#### [Instructions for the task]
No pictures go into the copy. Write out exactly the lines below from the one containing "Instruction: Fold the" through the one containing "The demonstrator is".

#### [Supplied information]
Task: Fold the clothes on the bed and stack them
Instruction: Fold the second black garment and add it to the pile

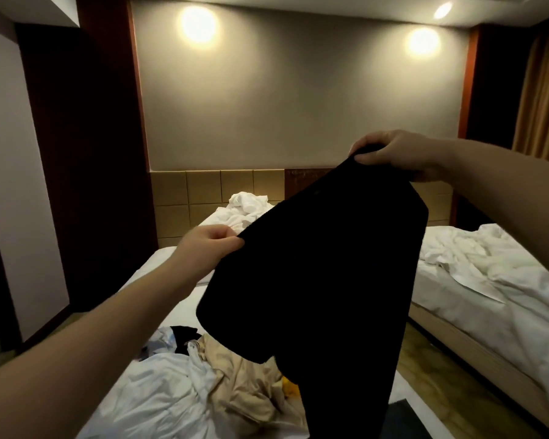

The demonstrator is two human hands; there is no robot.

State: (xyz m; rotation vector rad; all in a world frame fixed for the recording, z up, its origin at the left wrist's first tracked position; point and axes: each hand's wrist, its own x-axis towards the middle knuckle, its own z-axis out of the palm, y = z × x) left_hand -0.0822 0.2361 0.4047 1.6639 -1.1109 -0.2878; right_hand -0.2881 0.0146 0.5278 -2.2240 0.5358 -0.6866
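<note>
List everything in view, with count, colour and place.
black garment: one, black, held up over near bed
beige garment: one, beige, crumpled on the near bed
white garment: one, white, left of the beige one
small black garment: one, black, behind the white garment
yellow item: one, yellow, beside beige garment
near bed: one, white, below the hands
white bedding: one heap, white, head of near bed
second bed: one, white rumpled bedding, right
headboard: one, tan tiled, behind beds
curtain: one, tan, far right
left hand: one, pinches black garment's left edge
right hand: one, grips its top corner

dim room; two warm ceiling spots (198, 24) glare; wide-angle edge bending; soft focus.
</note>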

#### [Exercise response]
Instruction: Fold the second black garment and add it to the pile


The demonstrator is two human hands; there is no robot.

There is nothing more to the answer.